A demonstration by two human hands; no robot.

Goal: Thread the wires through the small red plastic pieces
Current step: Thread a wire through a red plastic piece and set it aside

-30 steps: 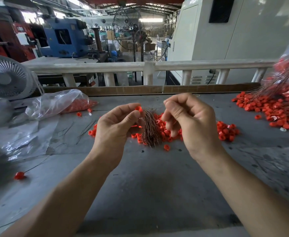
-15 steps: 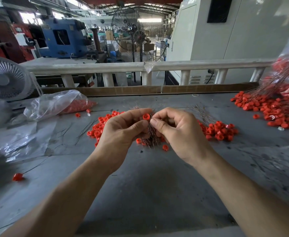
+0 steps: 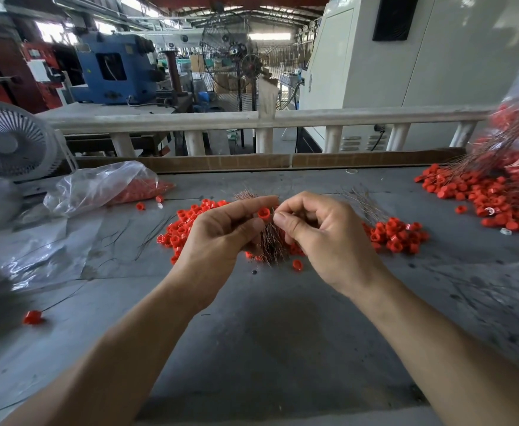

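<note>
Two hands have drawn together above the near red pile: the left hand [image 3: 221,235] now pinches one red piece [image 3: 263,213] and grips the wire bundle [image 3: 272,244], while the right hand [image 3: 322,238], fingertips pressed together, seemingly feeds a wire in.

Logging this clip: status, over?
Left hand pinches red piece and wire bundle. Right hand pinching at the piece. Nothing in the way.

Operator body: two bare forearms and hands

Your left hand [image 3: 221,238] and right hand [image 3: 325,241] are ungloved; both forearms show uncovered to the frame's edge.
</note>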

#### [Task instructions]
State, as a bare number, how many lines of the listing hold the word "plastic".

#### [Task solution]
2